While South African government officials promise an appropriately warm welcome, a coalition of trade union groups and left-wing political organizations is planning a “national day of action” on the first day of his visit, including a march on the American Embassy in Pretoria. The next day, student groups intend to protest outside the Soweto campus of the University of Johannesburg, where Mr. Obama is to receive an honorary degree.

Meanwhile, two national groups, including the Muslim Lawyers Association of South Africa, have urged the South African government to arrest Mr. Obama when he lands, accusing him of “war crimes, crimes against humanity and genocide” for the American drone attacks in Pakistan and elsewhere and for keeping the Guantánamo Bay prison in Cuba running.

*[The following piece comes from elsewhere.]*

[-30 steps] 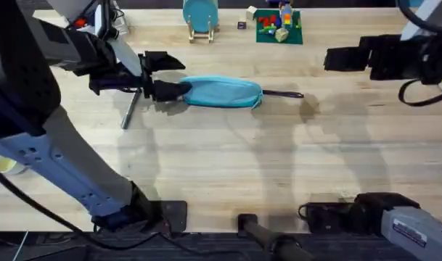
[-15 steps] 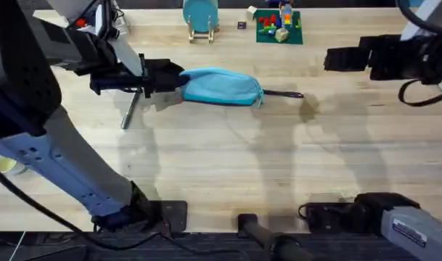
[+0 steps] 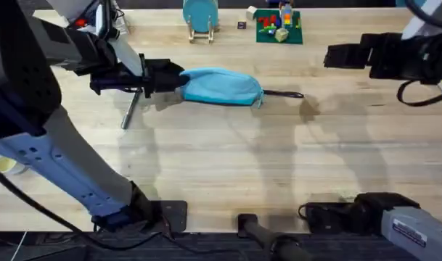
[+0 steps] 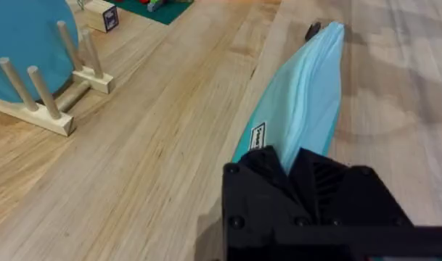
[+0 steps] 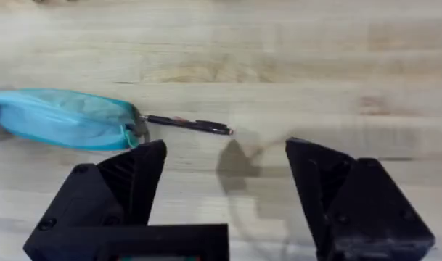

“When President Obama was ushered into the world, there was a promise for change of policy, like the closure of Guantánamo Bay, and how he is going to respond to the dispute between Israel and Palestine,” Phutas Tseki, the regional chairman of the Congress of South African Trade Unions, said in announcing his group’s participation in Friday’s protests. “Now he is on his second term, and he continues to be arrogant, and his policies continue to entrench American power to the whole globe without any change.”

Asked to comment on the planned protests, Benjamin J. Rhodes, the deputy national security adviser, said only that South Africa “is a vibrant democracy.”

The scope of the protests indicates that the country’s longstanding skittishness about American foreign and trade policies has overridden its brief elation over the election of the first black president in the United States.

“The excitement that accompanied his historic 2008 election has given way to widespread cynicism on the continent,” Mwangi S. Kimenyi, a senior fellow at the Brookings Institution, said in a blog post at ForeignPolicy.com.

As he walked across campus on way to yet another meeting, Masete Levy, president of the University of Johannesburg’s student council, echoed that sentiment, saying that the students he represents are deeply disappointed by the gap between Mr. Obama’s promises as a presidential candidate and his actual policies in office.

“There is now among the students a feeling that Obama has done nothing to the advantage of South Africa, and has only continued the American policies around the world that we thought he was going to end,” Mr. Levy said. “He is a visitor of our government, and we do not object to that, but we do object to his being honored by our university and we want to make sure he hears our calls that he follow through on the promises he made.”

The South African government says it is welcoming the protests but will not allow them to derail the president’s visit. The protests “might have a positive effect,” said Clayson Monyela, a spokesman for the Ministry of International Relations. “It is a tangible demonstration of the healthy democracy we enjoy.”

Alan Cowell contributed reporting from London, and Adam Nossiter from Dakar, Senegal.